Fertility Rituals in Hinduism
Since there are many Fertility Gods, Hinduism gives much importance to fertility symbols and fertility rituals. Procreation is the basis of life and living, so Hinduism directly and indirectly celebrates the process of giving birth. During the fertility rituals, Hindus pay tribute to the power of procreation in human beings that is bestowed upon them by the divine.
Fertility rituals during a girl’s first menstruation cycle
According to the Hindu World View, women are generally referred as ‘fertile land’, and hence they are worshipped as the source of procreation. Menstruation symbolizes power of procreation in women. Hinduism gives much importance to the first menstruation in a girl and the day is marked with rigorous fertility rituals.
When the first menstruation begins in a girl, she is left alone in a room for the three days. She is not allowed to see the males. On the fourth day, she takes a bath and the priest conducts fertility ritual. She cups her two hands and holds a banana, the cupped hand is the Yoni-vulva and the banana is the Lingam-phallus.
Fertility rituals celebrating the menopause
Like the first menstruation, Hindu women celebrate menopause with much fanfare. When the menstruation cycle ends, Hindu women worship Fertility Gods and perform fertility rituals. During the fertility rituals celebrating menopause, women make Lingam Mudra and Yoni Mudra.
Hindu marriage as fertility ritual
The rituals associated with Hindu marriage are thousands of years old. Hindu marriage is all about uniting male and female, it is a fertility ritual that celebrates the power of procreation in human beings. During the marriage ceremony, prayers are chanted, fertility symbols are drawn and Fertility Gods are worshipped.
Worshiping young girls as fertility symbol
Hindus defy girls, who have not yet reached puberty, as the personification of Goddess. Worshiping girls is associated to the power of fertility and procreation in women. Kanya Puja, or the worshiping of girls, is quite compulsory during most of the Hindu rituals.
In Nepal, there is a tradition of invoking Goddess Kumari in young girls and worshiping them as Living Goddess. The cult of Goddess Kumari, the Vestal Virgin, is hundreds of years old. When Nepal was a kingdom, every year the King took blessings from the young girl personified as Goddess Kumari, and was sanctioned to rule the country for the coming year. Today, this tradition is kept alive by the President.
Teej and Rishipanchami festival
Every year in August or early September, women in Nepal celebrate their power of procreation by worshipping the divine couple Shiva-Parvati and the group of seven savants called Sapta Rishi. Similar kind of festival called Kaarva Chauth and Ganagaur are celebrated by Indian Hindus. During these festivals women undergo rigid fasting and cleanse their mind and body and perform fertility rituals.

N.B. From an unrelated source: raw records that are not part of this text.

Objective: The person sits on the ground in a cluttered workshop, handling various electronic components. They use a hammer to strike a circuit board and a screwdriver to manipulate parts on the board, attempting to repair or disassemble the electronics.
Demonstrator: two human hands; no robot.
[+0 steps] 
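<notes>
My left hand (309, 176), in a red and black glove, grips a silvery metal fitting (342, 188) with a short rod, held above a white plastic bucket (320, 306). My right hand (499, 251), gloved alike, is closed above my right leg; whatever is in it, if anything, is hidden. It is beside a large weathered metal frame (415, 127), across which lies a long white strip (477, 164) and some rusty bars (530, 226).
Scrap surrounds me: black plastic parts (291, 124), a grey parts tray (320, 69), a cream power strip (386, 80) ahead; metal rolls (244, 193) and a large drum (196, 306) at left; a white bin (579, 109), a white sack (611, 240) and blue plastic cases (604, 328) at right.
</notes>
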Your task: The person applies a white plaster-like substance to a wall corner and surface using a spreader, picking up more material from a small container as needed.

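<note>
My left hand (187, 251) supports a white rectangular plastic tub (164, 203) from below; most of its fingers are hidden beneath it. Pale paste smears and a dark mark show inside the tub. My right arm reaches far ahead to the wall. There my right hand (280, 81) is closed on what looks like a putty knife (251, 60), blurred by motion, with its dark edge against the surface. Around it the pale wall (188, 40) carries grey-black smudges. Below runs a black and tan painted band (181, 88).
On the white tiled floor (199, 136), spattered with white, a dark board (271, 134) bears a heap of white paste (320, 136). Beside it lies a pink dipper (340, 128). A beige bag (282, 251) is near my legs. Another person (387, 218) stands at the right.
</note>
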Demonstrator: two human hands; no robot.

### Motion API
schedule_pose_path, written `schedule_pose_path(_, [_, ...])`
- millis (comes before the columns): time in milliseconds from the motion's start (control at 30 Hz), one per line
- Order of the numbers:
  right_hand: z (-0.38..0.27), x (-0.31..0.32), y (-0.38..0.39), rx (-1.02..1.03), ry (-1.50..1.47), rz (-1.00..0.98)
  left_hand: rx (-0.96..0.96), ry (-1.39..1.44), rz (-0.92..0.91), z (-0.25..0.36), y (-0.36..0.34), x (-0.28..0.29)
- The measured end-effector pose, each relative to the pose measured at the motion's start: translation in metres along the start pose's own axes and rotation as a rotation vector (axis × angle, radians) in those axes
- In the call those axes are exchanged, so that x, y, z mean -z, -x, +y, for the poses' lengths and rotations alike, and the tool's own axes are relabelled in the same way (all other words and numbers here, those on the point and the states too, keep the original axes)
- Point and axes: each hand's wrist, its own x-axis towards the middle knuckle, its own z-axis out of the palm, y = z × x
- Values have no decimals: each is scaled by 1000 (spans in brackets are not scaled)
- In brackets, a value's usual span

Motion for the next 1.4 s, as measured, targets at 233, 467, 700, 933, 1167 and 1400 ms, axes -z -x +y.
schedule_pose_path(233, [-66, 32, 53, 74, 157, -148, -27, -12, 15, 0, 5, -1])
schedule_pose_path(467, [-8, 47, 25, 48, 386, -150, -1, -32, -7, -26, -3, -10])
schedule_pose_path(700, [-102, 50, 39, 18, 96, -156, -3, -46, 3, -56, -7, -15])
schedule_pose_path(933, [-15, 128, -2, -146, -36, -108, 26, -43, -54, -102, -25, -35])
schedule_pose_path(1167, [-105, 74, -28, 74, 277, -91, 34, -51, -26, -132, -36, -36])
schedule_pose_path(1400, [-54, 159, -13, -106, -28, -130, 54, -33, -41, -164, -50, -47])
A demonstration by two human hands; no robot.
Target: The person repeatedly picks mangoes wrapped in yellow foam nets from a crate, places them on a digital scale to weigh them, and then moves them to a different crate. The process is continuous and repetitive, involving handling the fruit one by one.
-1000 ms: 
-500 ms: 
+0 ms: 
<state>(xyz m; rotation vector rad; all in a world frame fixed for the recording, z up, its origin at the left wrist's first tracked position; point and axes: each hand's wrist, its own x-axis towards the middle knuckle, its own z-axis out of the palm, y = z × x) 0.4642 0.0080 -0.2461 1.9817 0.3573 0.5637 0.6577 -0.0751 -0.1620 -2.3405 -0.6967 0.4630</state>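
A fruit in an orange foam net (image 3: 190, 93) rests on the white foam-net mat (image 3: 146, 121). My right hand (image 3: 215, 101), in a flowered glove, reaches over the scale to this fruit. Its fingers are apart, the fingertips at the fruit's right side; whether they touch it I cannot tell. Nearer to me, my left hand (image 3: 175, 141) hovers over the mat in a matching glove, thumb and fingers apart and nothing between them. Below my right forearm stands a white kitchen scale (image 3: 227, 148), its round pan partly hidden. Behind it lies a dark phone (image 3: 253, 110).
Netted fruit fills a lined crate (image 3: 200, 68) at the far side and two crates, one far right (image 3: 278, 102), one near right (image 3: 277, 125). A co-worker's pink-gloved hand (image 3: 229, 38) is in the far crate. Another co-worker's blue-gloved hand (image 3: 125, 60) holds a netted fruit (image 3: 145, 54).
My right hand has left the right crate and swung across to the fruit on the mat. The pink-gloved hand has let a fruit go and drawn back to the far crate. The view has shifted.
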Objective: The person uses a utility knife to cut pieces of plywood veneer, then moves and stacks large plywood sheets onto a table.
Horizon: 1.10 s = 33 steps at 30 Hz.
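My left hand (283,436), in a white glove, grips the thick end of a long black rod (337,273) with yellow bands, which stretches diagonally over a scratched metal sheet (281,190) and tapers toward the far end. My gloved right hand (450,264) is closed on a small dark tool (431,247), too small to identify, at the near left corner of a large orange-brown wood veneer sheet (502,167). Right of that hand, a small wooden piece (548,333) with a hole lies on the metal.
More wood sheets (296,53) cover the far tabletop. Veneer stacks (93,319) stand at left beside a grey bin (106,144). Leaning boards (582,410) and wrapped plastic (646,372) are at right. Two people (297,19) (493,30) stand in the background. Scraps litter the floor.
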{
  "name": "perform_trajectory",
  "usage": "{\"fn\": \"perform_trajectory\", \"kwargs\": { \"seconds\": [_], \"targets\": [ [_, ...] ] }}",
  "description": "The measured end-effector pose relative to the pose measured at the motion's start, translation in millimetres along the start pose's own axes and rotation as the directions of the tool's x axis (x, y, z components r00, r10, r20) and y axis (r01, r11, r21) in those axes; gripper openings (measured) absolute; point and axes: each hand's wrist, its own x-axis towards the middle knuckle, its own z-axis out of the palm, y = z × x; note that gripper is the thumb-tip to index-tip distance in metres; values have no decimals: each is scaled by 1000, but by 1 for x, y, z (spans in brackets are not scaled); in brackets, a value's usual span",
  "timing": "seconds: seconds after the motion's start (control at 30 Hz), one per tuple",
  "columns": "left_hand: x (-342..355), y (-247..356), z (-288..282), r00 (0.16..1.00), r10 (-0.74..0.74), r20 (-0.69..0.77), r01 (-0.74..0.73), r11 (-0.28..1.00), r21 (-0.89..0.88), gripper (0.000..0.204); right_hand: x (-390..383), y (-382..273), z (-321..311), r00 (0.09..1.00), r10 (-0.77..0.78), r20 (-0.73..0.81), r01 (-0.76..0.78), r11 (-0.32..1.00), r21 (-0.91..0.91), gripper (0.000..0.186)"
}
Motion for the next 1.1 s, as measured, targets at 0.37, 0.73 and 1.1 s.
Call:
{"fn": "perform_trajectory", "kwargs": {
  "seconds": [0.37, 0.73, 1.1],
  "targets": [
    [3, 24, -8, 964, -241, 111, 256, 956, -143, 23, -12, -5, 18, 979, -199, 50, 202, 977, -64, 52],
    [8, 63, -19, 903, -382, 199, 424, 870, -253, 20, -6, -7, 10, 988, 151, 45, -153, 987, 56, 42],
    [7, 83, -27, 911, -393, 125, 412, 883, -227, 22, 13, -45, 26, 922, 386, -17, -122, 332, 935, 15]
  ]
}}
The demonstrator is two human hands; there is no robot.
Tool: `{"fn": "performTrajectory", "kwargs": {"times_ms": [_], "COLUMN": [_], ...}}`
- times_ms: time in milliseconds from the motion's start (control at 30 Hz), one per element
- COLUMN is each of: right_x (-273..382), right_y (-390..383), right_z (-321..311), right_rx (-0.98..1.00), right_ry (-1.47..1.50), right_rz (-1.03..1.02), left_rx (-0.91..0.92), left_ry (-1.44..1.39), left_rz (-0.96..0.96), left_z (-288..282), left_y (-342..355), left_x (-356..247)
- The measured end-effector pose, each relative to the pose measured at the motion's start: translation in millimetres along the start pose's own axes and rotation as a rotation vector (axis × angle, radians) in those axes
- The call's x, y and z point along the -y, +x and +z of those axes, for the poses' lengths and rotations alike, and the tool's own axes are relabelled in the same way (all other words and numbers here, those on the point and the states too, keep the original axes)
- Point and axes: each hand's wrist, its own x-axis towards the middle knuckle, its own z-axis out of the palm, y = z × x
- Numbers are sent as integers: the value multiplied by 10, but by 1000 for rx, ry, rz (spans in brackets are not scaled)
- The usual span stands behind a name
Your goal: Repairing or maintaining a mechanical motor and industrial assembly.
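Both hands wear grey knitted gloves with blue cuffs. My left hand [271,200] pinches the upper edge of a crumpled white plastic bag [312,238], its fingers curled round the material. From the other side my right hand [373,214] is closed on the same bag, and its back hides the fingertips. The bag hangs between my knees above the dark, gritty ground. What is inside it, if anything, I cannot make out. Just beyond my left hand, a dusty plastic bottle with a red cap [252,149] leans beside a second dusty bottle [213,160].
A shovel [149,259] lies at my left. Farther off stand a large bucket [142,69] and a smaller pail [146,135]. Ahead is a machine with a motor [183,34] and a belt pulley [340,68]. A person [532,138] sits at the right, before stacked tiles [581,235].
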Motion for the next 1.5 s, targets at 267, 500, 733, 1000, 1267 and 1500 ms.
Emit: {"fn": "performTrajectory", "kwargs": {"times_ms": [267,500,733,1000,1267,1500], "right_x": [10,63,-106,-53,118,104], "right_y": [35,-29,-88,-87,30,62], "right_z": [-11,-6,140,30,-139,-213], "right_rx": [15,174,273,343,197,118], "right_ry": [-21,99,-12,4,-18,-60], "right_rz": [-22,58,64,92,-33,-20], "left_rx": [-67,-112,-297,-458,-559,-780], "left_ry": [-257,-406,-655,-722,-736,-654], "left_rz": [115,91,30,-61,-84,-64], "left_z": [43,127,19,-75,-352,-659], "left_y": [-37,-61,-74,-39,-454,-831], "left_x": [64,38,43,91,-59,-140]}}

Fertility rituals during the planting and harvest
Most of the people in India and Nepal, predominantly Hindu countries, live close to the earth and move with agricultural calendar, or perhaps more accurately the earth – a reality that has not changed with time. Hindus worship land for its fertility power in the full moon day in May, and defy the Goddess Earth in the full moon day in November. Planting and harvest festivals are very important fertility rituals in Hinduism. Plowing of land is referred as union of male and female, whereas harvest implies administering the birth.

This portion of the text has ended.